Но, стоило громилам сделать шаги по направлению к индианке, та погрузила свои руки в грязную ткань, что скрывала ее силуэт, и вынула оттуда нож, направив его по отношению к худому силуэту Германа. Она была опасно близко – намного ближе, чем те, кто обязался обеспечивать безопасность и таинство злодеяний.
Наследник Бодрийяров побледнел, но не от риска, что теперь навис над ним как дамоклов меч. Лезвие предмета, что мог оказаться смертоносным орудием наравне с кочергой в руках у юноши, уже было в крови.
– Ты – Макта? – опасаясь совершать лишние телодвижения, проговорил молодой мужчина. – Макта, жена Самира?
Индианка не понимала речи того, кто несколько минут назад отобрал жизнь у ее возлюбленного, но, лишь услышав знакомое имя, разразилась громкими, истерическими рыданиями. Она смотрела на труп супруга, сотрясаясь в своих страданиях. Воспользовавшись тем, что выпал из поля зрения, Герман сделал шаг вперед. Вуйчичи застыли на месте как вкопанные, с недоумением и ужасом наблюдая за тем, что делал их «господин». И как бы они ни хотели помочь – сейчас уже было поздно.
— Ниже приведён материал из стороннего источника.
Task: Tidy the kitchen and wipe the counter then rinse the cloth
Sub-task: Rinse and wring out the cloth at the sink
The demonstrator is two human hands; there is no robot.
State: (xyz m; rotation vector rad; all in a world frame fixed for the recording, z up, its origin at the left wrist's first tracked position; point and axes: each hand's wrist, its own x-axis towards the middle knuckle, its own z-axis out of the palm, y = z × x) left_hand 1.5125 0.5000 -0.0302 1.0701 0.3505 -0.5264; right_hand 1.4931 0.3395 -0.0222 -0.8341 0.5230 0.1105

Одно резкое движение могло принести за собой ранение сына Николаса в живот.
– Макта… – юноша протянул руку к женщине. Еще секунда, и нож окажется у него в руках.
– Шатед хо! – вновь прокричала вдова, утопая в горе, на которое ее обрекли.
А после – пронзила лезвием собственное горло.
– Ты не хочешь позвонить ей или что-то вроде того?
Мы покинули кафе всего мгновение назад, но утренняя морось уже успела застать нас на пороге. До «Новой Фармации» было всего несколько шагов.
– Кому? – с недоумением отозвался Джереми. Несмотря на мрачную погоду, он посчитал, что солнцезащитные очки будут уместной деталью в его образе, и водрузил их на нос с гордым видом.
– Твоей маме. Или просто заявимся к ней вот так как ни в чем не бывало? Без предупреждений?
Оуэн оглядел меня так, словно я спрашивал его о чем-то немыслимо глупом и сам этого совершенно не осознавал.
– У меня есть свои ключи, Боузи. И ее рабочий день еще не начался.
Я повел плечами. Мое настроение относительно ситуации менялось, как погода в нашей местности, – еще недавно мне не терпелось попасть внутрь, но теперь меньше всего на свете я хотел вновь увидеть злополучный люк и, не приведи дьявол, Германа над ним.
Как только мы достигли высоких дверных сводов, мистер О незамедлительно выудил крупную связку ключей из кармана своего черного пальто и прищурился. Вспоминая о том, сколько помещений в его владении мне уже выпало посетить, я тихо усмехнулся. Интересно, как он находит нужный? Запоминает форму резьбы? Или оставляет пометки маркером?